**Exercise brief:** Each record must be printed again exactly as it appears.

++++++++++

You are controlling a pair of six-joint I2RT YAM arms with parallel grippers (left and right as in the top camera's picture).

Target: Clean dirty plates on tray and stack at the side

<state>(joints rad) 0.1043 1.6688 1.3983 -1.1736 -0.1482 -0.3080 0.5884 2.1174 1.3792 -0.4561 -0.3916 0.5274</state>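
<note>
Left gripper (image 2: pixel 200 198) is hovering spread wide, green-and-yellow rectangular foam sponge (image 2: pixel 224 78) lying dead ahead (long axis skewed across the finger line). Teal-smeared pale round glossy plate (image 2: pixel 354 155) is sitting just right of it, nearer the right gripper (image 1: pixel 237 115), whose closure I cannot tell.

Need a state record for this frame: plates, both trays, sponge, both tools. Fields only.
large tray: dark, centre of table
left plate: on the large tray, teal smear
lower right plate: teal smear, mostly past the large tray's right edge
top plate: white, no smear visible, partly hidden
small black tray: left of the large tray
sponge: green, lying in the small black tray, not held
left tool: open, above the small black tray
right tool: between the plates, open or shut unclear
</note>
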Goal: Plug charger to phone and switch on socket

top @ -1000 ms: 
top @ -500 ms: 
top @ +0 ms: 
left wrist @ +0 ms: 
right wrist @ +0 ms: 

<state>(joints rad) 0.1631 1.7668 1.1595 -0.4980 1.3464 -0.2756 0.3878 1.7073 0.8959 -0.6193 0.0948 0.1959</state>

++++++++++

**Exercise output:**
You are controlling a pair of six-joint I2RT YAM arms with parallel grippers (left and right as in the top camera's picture).

Target: Clean dirty plates on tray and stack at the side

<state>(joints rad) 0.1043 1.6688 1.3983 -1.1736 -0.1482 -0.3080 0.5884 2.1174 1.3792 -0.4561 -0.3916 0.5274</state>
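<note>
Left gripper (image 2: pixel 200 198) is hovering spread wide, green-and-yellow rectangular foam sponge (image 2: pixel 224 78) lying dead ahead (long axis skewed across the finger line). Teal-smeared pale round glossy plate (image 2: pixel 354 155) is sitting just right of it, nearer the right gripper (image 1: pixel 237 115), whose closure I cannot tell.

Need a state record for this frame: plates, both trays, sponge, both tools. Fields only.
large tray: dark, centre of table
left plate: on the large tray, teal smear
lower right plate: teal smear, mostly past the large tray's right edge
top plate: white, no smear visible, partly hidden
small black tray: left of the large tray
sponge: green, lying in the small black tray, not held
left tool: open, above the small black tray
right tool: between the plates, open or shut unclear
</note>
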Goal: Plug charger to phone and switch on socket

top @ -1000 ms: 
top @ -500 ms: 
top @ +0 ms: 
left wrist @ +0 ms: 
right wrist @ +0 ms: 

<state>(joints rad) 0.1631 1.7668 1.1595 -0.4980 1.3464 -0.2756 0.3878 1.7073 0.8959 -0.6193 0.0948 0.1959</state>

This output is now finished.